#### [Work instructions]
Pull every line with "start" from the material.

*** Opening Input data ***

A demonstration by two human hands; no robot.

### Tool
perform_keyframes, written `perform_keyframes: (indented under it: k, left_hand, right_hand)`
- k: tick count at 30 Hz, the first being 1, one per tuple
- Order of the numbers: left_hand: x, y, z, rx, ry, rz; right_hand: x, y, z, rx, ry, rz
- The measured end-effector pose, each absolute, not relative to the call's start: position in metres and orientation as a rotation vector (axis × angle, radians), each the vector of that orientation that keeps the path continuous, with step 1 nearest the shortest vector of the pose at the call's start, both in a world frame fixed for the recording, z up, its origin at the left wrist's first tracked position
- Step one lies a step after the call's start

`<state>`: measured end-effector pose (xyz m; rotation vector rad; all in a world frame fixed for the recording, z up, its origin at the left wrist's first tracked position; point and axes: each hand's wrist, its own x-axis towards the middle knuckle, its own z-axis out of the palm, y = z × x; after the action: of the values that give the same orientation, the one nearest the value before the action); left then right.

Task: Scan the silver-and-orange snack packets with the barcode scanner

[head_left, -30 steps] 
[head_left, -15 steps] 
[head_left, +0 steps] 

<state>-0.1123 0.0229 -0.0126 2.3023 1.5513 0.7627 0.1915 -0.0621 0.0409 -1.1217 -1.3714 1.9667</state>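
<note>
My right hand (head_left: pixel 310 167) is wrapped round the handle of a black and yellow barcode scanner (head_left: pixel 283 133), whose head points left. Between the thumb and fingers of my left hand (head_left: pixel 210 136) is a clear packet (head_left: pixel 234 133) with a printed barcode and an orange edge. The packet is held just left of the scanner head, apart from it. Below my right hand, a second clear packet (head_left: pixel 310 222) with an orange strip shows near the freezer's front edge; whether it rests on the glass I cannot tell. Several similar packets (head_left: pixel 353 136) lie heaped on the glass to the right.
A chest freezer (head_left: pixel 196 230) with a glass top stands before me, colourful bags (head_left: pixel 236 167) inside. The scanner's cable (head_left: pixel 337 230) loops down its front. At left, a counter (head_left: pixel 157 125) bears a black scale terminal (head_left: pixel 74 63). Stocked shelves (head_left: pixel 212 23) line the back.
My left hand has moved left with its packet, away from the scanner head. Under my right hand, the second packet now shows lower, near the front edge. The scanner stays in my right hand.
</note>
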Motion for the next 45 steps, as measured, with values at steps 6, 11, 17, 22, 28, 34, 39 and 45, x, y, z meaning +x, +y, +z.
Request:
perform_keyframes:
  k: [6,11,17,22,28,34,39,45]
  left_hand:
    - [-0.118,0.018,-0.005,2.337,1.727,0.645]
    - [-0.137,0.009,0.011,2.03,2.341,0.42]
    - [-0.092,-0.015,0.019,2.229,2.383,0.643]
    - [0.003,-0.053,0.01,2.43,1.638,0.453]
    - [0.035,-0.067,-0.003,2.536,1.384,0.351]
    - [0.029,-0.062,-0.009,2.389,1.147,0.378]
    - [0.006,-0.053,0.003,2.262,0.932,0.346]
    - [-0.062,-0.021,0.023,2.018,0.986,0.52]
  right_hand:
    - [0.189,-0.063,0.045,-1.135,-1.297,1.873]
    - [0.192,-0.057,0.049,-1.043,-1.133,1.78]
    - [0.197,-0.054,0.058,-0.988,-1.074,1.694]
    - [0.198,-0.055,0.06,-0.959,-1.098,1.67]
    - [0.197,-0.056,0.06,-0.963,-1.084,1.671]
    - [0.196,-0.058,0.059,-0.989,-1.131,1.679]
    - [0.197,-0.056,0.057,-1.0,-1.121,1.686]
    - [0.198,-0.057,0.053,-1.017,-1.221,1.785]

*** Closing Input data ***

#### [Answer space]
- The measured end-effector pose, each absolute, not relative to the call's start: position in metres and orientation as a rotation vector (axis × angle, radians), each the vector of that orientation that keeps the path continuous, with step 1 nearest the shortest vector of the pose at the call's start, both in a world frame fixed for the recording, z up, its origin at the left wrist's first tracked position
- Step one lies a step after the call's start

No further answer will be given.